During deliberations, a juror allegedly talked about a nightmare in which jurors' children were killed by a rolling-over Ford Bronco while company lawyers chanted, "Where's the proof?"
A second juror said she had heard about a CBS News 60 Minutes episode on fires in Ford Mustangs in which then-President Lee Iacocca made callous remarks about vehicle safety.
Both jurors submitted statements saying they based their verdicts solely on the evidence. But Stanislaus County Superior Court Judge Roger Beauchesne granted Ford a new trial on the punitive damages, saying jury misconduct may have influenced the verdict.
Beauchesne noted that the jury vote on punitive damages was 9-3, the exact majority needed.
He upheld the jury's unanimous finding that a defective roof was responsible for the deaths of a husband, wife and son when their Ford Bronco overturned on a freeway in June 1993. The jury awarded surviving family members $5 million in compensation, an amount Beauchesne reduced by $469,000.

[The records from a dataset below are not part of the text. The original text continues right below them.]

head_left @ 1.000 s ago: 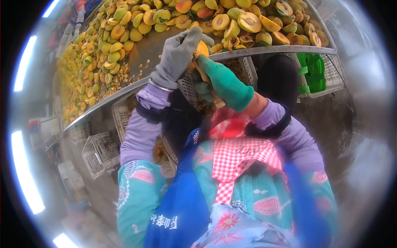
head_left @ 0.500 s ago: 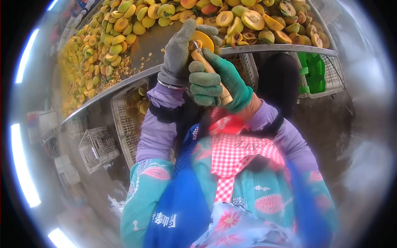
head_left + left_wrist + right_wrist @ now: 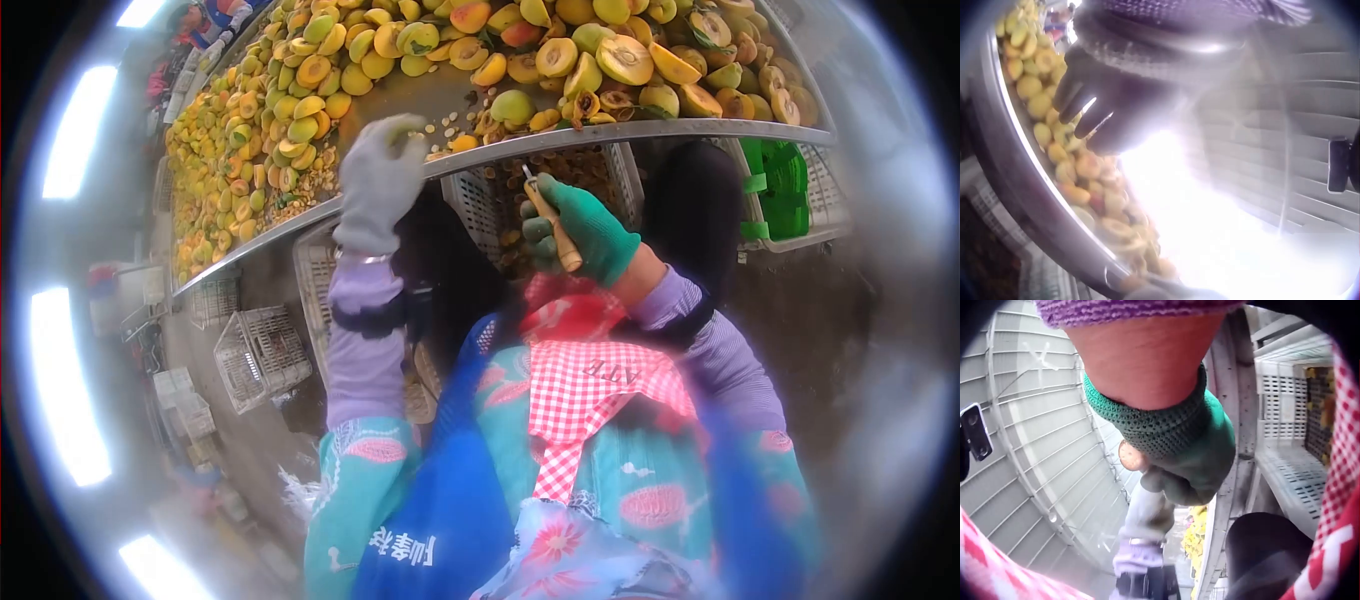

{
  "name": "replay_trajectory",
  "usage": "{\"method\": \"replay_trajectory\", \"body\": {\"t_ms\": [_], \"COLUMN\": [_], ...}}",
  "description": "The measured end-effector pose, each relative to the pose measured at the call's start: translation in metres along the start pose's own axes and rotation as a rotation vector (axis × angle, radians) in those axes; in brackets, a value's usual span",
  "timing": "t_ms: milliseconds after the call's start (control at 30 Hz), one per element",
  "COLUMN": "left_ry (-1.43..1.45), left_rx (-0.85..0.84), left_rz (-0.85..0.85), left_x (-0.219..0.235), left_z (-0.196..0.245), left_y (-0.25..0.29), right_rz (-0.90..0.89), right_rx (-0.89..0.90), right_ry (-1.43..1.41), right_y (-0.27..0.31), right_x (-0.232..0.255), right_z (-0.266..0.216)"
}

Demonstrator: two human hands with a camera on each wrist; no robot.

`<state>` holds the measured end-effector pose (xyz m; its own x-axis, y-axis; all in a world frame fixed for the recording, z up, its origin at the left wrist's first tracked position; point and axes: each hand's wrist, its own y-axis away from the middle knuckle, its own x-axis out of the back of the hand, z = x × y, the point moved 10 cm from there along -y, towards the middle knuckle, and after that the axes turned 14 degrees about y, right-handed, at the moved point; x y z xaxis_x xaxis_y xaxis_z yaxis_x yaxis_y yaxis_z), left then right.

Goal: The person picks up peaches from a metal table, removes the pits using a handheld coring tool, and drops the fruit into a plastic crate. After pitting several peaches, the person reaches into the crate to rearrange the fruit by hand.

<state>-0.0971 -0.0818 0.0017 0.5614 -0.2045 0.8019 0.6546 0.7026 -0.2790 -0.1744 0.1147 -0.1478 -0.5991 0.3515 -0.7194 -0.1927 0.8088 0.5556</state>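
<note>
1. Now the left hand (image 3: 378, 180), in a grey glove, is up over the metal rim (image 3: 600, 132) of the surface, reaching in among the fruit halves (image 3: 300, 100) piled on it

2. From the left wrist view the left hand's fingers (image 3: 1079, 103) are slightly apart and loosely bent, gripping nothing that can be seen, hovering just above the yellow fruit (image 3: 1088, 165) along the rim (image 3: 1029, 187); glare washes out the right of that view

3. Over to the right hand (image 3: 585, 232), in a green glove, sitting below the rim and in front of the white slatted crate (image 3: 470, 210)

4. Its fingers (image 3: 540, 238) are curled tight round the wooden handle of a small knife (image 3: 555, 225), blade end pointing up towards the rim, butt end sticking out below the palm

5. The right wrist view catches the round butt of the knife (image 3: 1130, 456) poking out beside the green cuff, with the right hand (image 3: 1197, 462) clenched about it

6. No fruit in either hand: the halved and whole pieces lie on the surface, the closest ones (image 3: 512, 106) just inside the rim between the two hands

7. Down below, more white crates (image 3: 262, 355) stand on the floor, and a green crate (image 3: 780, 190) sits under the surface at the right
</note>
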Motion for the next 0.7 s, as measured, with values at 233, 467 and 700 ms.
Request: {"method": "replay_trajectory", "body": {"t_ms": [233,467,700], "left_ry": [-0.025,1.628,1.109], "left_rx": [-0.098,0.319,-0.057], "left_rz": [-0.701,-0.43,-0.16], "left_x": [-0.139,-0.09,-0.074], "left_z": [0.066,0.069,0.096], "left_y": [-0.075,-0.007,-0.006], "right_rz": [0.436,0.522,0.452], "right_rx": [0.603,0.828,0.896], "right_ry": [0.424,1.08,0.916], "right_y": [0.052,0.037,0.051], "right_x": [0.016,-0.037,-0.043], "right_z": [-0.088,-0.1,-0.097]}}
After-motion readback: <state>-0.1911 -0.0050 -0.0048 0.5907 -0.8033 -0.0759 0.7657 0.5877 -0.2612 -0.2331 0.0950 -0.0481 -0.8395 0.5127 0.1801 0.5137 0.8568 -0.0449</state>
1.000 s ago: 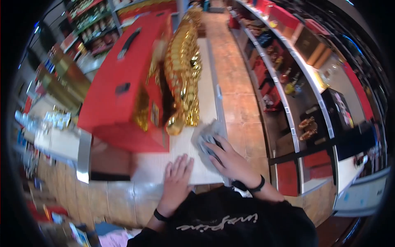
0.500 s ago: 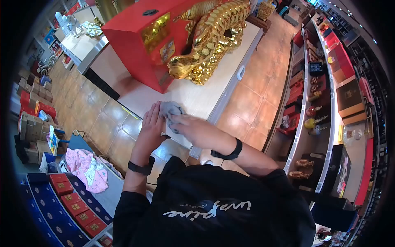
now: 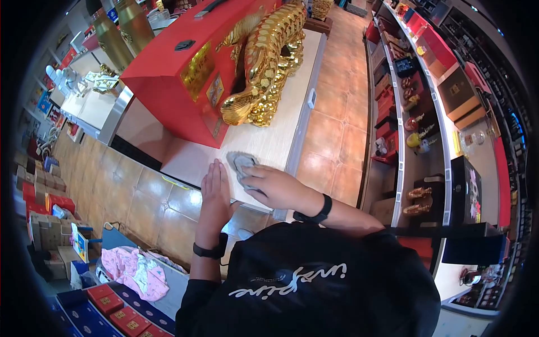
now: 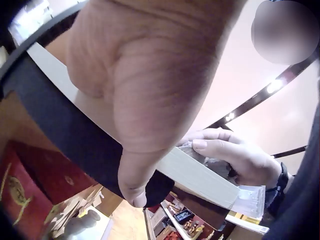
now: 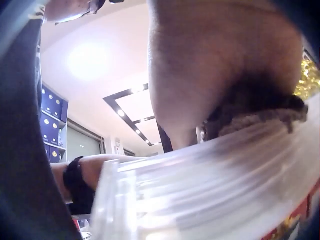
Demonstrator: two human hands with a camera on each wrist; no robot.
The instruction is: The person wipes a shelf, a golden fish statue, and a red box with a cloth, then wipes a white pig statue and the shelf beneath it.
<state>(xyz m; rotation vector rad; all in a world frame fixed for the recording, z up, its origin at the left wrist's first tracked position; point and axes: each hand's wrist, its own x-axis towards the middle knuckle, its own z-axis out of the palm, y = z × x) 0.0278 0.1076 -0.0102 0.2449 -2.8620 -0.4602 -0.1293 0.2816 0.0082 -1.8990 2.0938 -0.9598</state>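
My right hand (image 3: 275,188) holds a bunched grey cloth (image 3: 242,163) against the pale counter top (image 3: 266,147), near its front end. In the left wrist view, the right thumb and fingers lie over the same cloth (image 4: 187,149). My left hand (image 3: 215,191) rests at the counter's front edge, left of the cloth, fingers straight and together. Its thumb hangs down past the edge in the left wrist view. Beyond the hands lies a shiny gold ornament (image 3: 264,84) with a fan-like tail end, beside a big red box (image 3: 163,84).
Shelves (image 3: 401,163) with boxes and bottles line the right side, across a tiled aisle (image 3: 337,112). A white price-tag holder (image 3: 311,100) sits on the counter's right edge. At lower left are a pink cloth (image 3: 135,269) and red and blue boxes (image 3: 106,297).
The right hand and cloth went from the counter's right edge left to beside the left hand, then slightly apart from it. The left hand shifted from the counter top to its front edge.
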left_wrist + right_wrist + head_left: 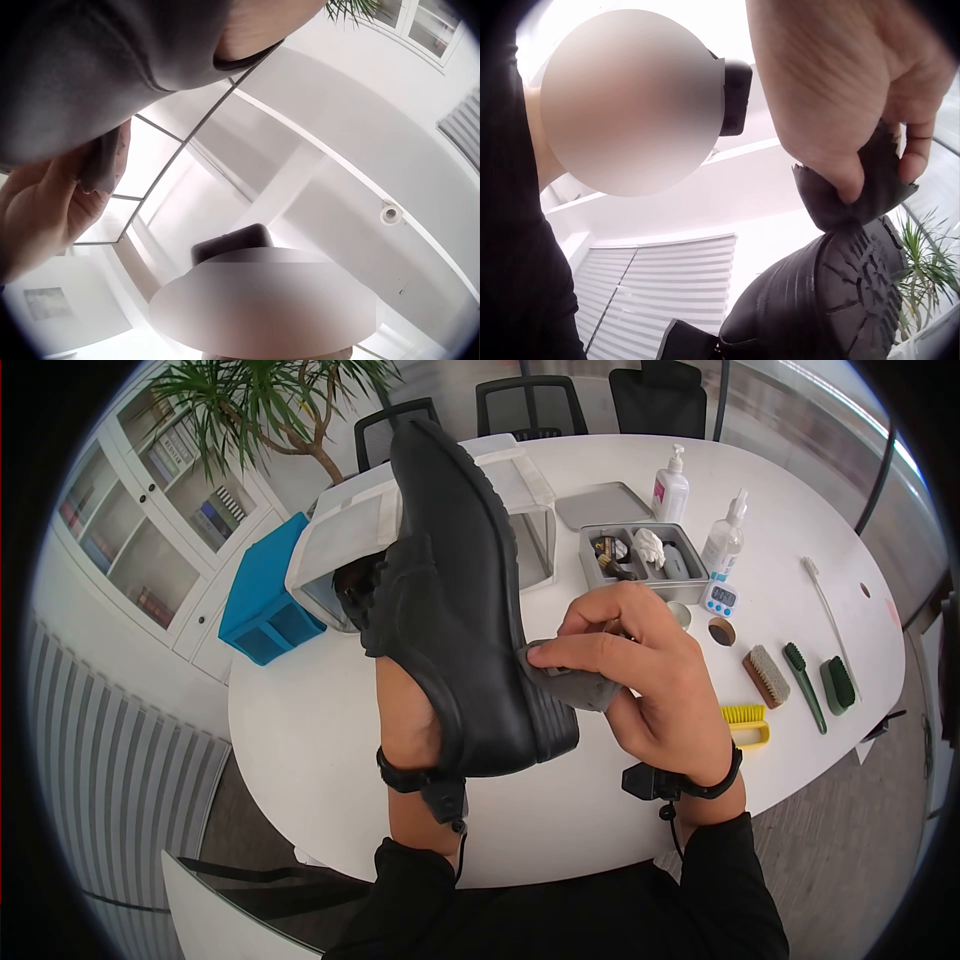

Ford spokesman Jim Cain said the ruling was gratifying but the company maintains the Bronco wasn't defective and may appeal further.
The verdict was the second-largest of its kind, coming two weeks after $4.9 billion was awarded by a Los Angeles jury to six people who were severely burned when their Chevrolet exploded in a rear-end collision.
Juan Romo was driving the 1978 Bronco when he swerved to avoid a van he was passing. The vehicle rolled, killing Romo's mother, Salustia, 40; his father, Ramon, 39; and his brother, Ramiro, 18.
Romo, then 19, and his two surviving sisters, Evangelina, 14, and Maria, 8, were slightly injured.
Their lawyers argued that Ford knew the roof was unsafe but decided to save the small extra cost of reinforcing it with steel, a change made on post-1979 Broncos. Plaintiffs' witnesses included a former Ford executive vice president, who said company officials knew the roof was virtually certain to fail in a rollover.
Ford said the Bronco was sound and met federal safety standards, and blamed the deaths on Romo and the driver he was passing.
In seeking a new trial, Ford offered jurors' statements that juror Denise Salinas described a 60 Minutes segment about faulty fuel tanks in Ford Mustangs.
Iacocca, then Ford's president, was allegedly quoted as saying Ford would rather defend against lawsuits than recall or fix vehicles. Beauchesne said Thursday a tape of the program contained no such statement.
The Romos' lawyers recently submitted a sworn statement from Ms. Salinas in which she said she briefly mentioned what someone had told her about the program, but agreed with another juror that it was irrelevant to th case.
Ford also submitted declarations that a second juror, Karen Zaccheo, described her nightmare about rolling Broncos and burning children as an "omen" and told other jurors they did not need to follow the law.
Zaccheo's declaration, offered by the Romos' lawyers, confirmed the dream but denied the additional statements. The plaintiffs' lawyers also noted that Beauchesne had told jurors to consider only the facts established in court.
But the judge said he couldn't presume his order was followed.
"The jury was being told not to think of the proverbial pink elephant," he said.
Cain, the Ford spokesman, said the new-trial order was "like waking up from a bad dream" and should tell the public that large punitive damage awards may be unjustified.